Fratture: Siria, odio, infelicità


Parlerò in un’altra circostanza dell’articolo del New York TimesFractured Lands, la cui traduzione in italiano è uscita in contemporanea all’originale per Repubblica quest’estate. Leggere il libro di Khaled Khalifa, Elogio dell’odio, mi ha riportata con la mente a quell’articolo, introducendo un punto di vista, lo sguardo interno, emico, che, in qualche modo, manca al puntuale e approfondito reportage americano. L’anonima voce narrante del romanzo—sappiamo solo che si tratta di una ragazza, della quale si percorre il lasso di vita che va dalla pubertà all’età adulta—parla a più riprese della nascita di un sempre più cocente odio, un odio che si mescola alla vita di tutti i giorni della ragazza, come una piantina che mette radici nel suo costato. Un sentimento che si spiega all’interno di una logica di purificazione, un dimostrare di essere più lungimirante di tutte le tentazioni quotidiane, una paura costante di non essere degna per le porte del paradiso. Un astio che si deve anche e soprattutto leggere all’interno delle dinamiche conflittuali in seno alla Siria degli anni Ottanta, squassata dalla contrapposizione tra un islam politico e una dittatura militare. Ci si esprime per altri-noi-loro-gruppoavversario, non si nomina mai chi è al di là della cortina, se non, in certe circostanze, con il termine degli Squadroni della Morte, venuto a indicare l’oppressione militare. L’Altro, multiforme e cangiante—ora occidentale o filo-occidentale (come Israele), ora gruppo religioso/etnico avverso—si forgia attraverso il desiderio di annientamento e di perfezione manichea di una ragazza come tante.
Una ragazza che vorrebbe fermare il suo corpo e tutte le stranezze che ne derivano. Una ragazza che non ha conosciuto l’amore e che si è ritrovata ingabbiata in un gioco più grande di lei, con incubi e pensieri che vorrebbe volentieri abbandonare. Sogni vorticosi, nei quali la realtà e la fantasia spesso non si riescono a distinguere: l’universo interno della ragazza risuona e combacia con l’esterno. L’odio rimbomba, fa da cassa da risonanza ad un periodo storico che sembra non conoscere nessuna risoluzione. Gli anni passano, ma Aleppo resta la stessa. In macerie e fiamme.

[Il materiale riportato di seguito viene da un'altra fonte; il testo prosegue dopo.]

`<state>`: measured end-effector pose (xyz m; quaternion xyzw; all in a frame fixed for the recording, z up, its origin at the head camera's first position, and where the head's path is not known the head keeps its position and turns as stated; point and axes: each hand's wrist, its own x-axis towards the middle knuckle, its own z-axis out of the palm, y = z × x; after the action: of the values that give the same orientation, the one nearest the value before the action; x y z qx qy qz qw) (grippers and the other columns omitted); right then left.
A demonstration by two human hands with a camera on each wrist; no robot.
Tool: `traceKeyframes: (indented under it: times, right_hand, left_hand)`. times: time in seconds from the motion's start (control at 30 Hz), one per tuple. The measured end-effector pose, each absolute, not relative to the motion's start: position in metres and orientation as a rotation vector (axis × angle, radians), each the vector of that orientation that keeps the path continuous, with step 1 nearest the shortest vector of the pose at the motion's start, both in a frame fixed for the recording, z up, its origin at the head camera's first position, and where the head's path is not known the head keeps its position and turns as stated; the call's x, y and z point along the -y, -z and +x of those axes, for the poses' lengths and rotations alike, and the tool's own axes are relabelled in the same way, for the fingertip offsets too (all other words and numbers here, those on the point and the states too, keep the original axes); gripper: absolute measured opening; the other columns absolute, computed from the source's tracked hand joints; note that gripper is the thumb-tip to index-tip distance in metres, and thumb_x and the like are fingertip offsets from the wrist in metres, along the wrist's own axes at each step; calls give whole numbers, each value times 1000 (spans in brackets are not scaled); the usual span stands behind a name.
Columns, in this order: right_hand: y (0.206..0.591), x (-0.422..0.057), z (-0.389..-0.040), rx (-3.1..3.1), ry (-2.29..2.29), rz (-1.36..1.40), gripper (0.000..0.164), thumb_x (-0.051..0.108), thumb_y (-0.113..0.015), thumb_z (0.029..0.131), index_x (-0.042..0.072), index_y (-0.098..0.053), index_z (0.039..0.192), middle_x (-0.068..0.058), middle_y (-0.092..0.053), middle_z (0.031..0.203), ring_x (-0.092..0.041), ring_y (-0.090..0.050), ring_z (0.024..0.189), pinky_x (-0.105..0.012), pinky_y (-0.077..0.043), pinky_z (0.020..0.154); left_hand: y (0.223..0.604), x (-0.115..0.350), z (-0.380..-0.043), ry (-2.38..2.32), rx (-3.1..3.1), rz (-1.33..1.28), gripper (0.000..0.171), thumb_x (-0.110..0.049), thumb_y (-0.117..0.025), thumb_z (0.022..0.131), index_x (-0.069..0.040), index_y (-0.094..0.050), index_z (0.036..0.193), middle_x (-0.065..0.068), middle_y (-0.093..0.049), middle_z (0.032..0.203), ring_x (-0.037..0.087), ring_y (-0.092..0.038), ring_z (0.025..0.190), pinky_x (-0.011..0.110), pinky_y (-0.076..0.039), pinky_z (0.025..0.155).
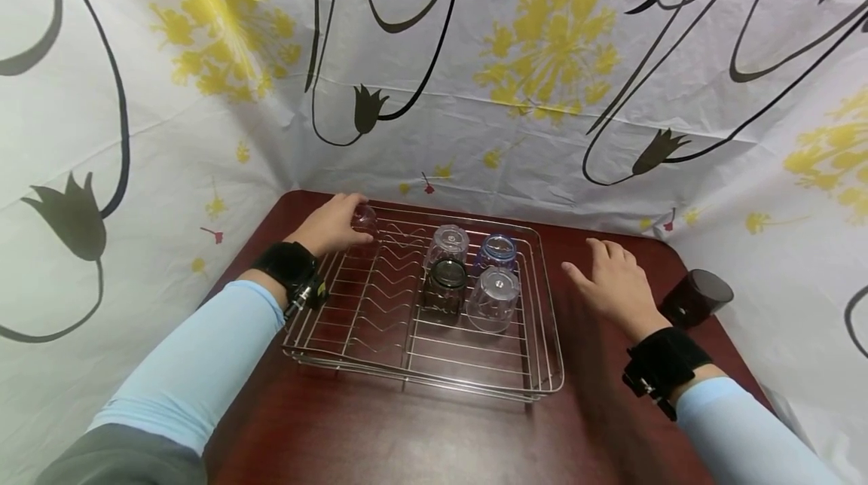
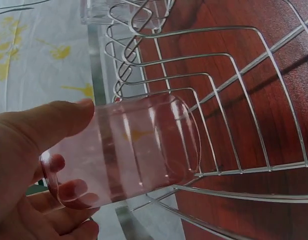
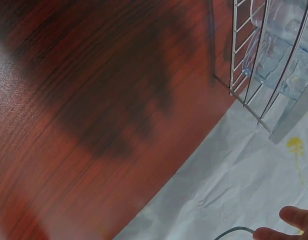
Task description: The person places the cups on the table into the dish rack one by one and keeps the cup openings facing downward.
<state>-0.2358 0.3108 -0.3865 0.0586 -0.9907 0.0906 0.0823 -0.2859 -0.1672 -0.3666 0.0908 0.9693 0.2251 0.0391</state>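
Note:
My left hand (image 1: 334, 224) grips a pinkish clear glass (image 2: 128, 150) at the far left corner of the wire dish rack (image 1: 468, 387). In the left wrist view the thumb lies along one side of the glass and the fingers curl round its base, with the rim close to the rack's wires. My right hand (image 1: 615, 283) holds nothing, fingers spread loosely over the table to the right of the rack. Upside down in the rack's right half stand a clear glass (image 1: 449, 241), a blue glass (image 1: 498, 250), a dark glass (image 1: 445, 288) and another clear glass (image 1: 495, 297).
A dark cup (image 1: 698, 297) is at the table's right edge, beyond my right wrist. The reddish-brown wooden table (image 1: 380, 425) carries the rack. A white patterned sheet (image 1: 434, 146) hangs behind and on both sides.

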Motion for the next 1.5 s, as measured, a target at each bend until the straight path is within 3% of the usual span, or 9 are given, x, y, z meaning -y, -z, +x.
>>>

Vidi piovere miele dal cielo quando mi immersi nelle strade della città. Ci entrai come una straniera, indossando gli stracci di un’attrice drammatica alla ricerca di un teatro dove raccontare una storia tragica. Era la storia di alcune donne, uscite un giorno ammanettate dai portoni delle loro case, per essere gettate sui freddi sedili di una macchina. Dopo anni erano tornate, straniere sedute sui sedili di un autobus scarcassato dalle cui radio provenivano canzoni contadine. Avevano cercato i loro ricordi, ma non ne avevano trovato nemmeno uno a indicare che erano nate in quel posto. Una volta, quel posto era una città, poi si era trasformato in un cumulo di macerie infestato da fantasmi irriconoscibili, che avevano finito per rivelarsi i morti abbandonati da quelle donne. Ed erano gli unici a tirarsi dietro qualche sfuggente ricordo. A me apparve Maryam, sbucata dalla piazza di Bab al-Hadid, seguita dal gruppo di donne di Hajja Radiya con i loro tamburelli. Non le vedeva nessuno. Erano felici e raccoglievano il miele che pioveva dal cielo in giare che sistemavano sui tavoli che da un’eternità non venivano apparecchiati. Rondoni indiani volavano sulla città con pietruzze colorate nel becco. Cercavano quelli che erano scomparsi, svaporati nell’aria (Elogio dell’odio)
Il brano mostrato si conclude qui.